Fatty acids form dissociable binary compounds with liver alcohol dehydrogenase (ADH), and ternary compounds with DPN-ADH, but not with DPNH-ADH. The fatty acids compete with alcohols for the same binding site. The amides of fatty acids form binary compounds with ADH, and ternary complexes with DPN-HADH, but not with DPN-ADH. They compete with aldehyde for the same binding site. Spectrophotofluorometric methods were elaborated for determining all the dissociation constants involved KEJ; KEO; KEOI; and KEIO in the case of fatty acicids, KEP KER; KERI; and KEIR the case of amides. With increasing C-chain length the complex forming power increases for both acids and amides, in some of the combinations many thousand-fold. For the fatty acids this increase continues up to C15. From C16 and upwards the complexing ability practically disappears.
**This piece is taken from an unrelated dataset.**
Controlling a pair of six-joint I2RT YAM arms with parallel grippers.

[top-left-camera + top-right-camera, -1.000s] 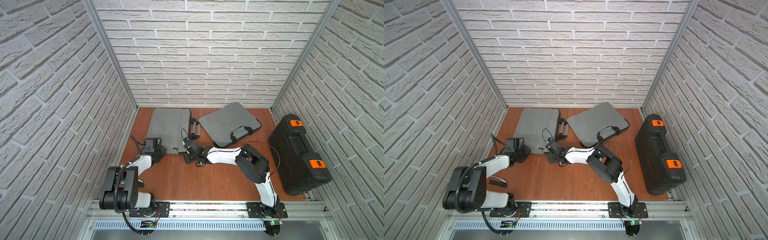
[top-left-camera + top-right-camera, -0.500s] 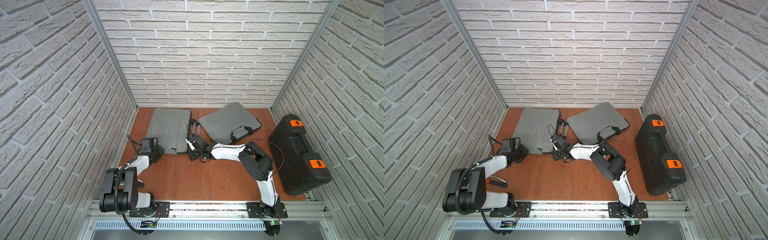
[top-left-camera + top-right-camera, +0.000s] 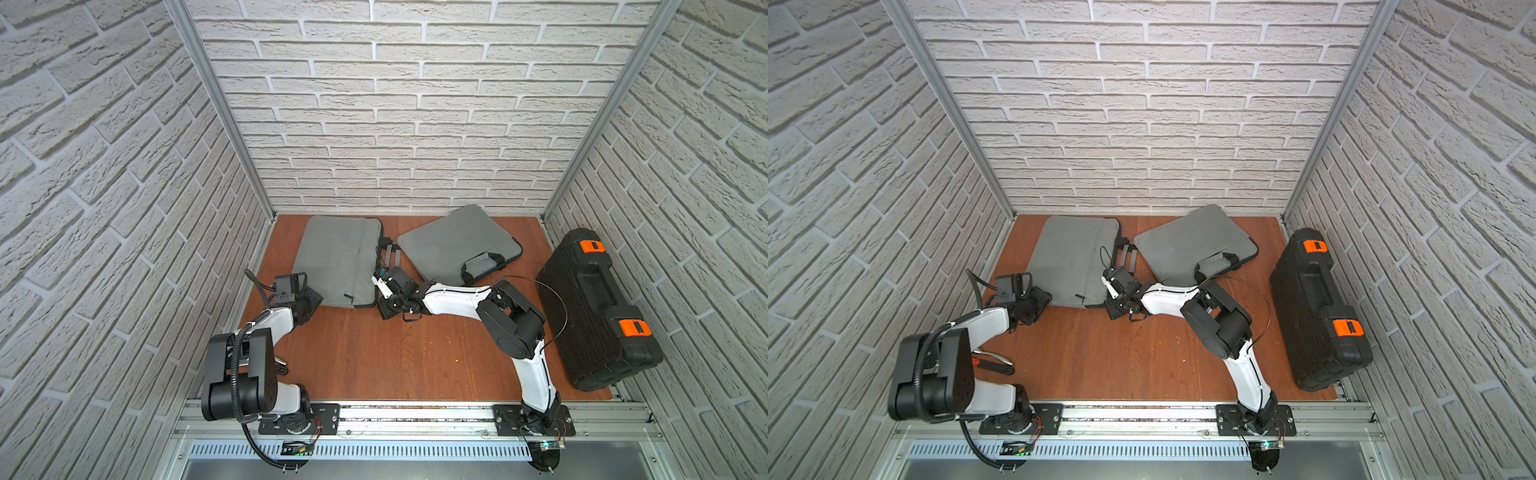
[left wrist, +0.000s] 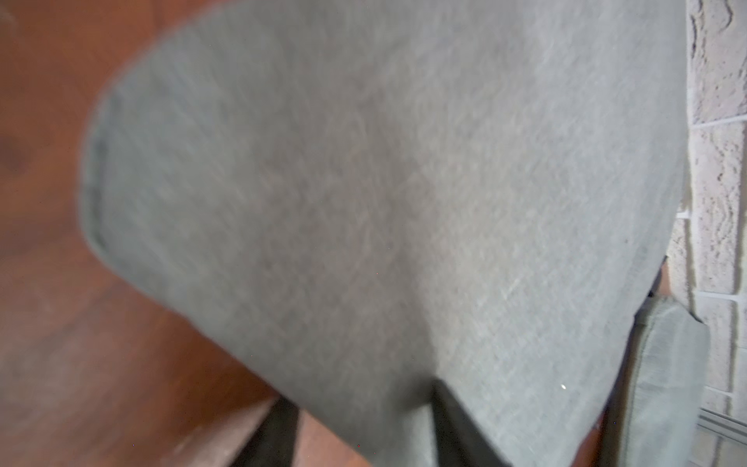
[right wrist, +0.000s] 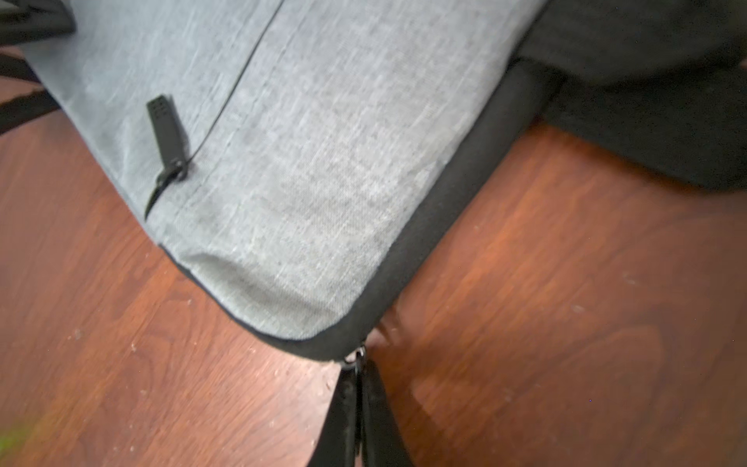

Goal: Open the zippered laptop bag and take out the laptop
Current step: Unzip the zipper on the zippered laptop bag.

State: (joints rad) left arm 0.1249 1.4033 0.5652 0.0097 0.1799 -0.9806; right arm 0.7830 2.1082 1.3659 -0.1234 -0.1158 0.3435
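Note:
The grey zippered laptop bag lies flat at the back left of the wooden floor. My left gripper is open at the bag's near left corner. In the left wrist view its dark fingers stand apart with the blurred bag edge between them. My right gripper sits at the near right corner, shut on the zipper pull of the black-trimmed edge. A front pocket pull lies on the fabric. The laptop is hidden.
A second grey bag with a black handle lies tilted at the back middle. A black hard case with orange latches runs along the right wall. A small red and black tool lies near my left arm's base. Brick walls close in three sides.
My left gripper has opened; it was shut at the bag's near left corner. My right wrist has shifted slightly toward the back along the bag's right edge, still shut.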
In these ternary complexes coenzyme and substrate analog mutually stabilize one another''s binding to the enzyme. The high affinity of the long-chain fatty acids and amides for ADH-DPN or ADH-DPNH is paralleled by the high reaction velocities observed with higher alcohols and aldehydes in comparison with ethanol. The significance of these results is discussed.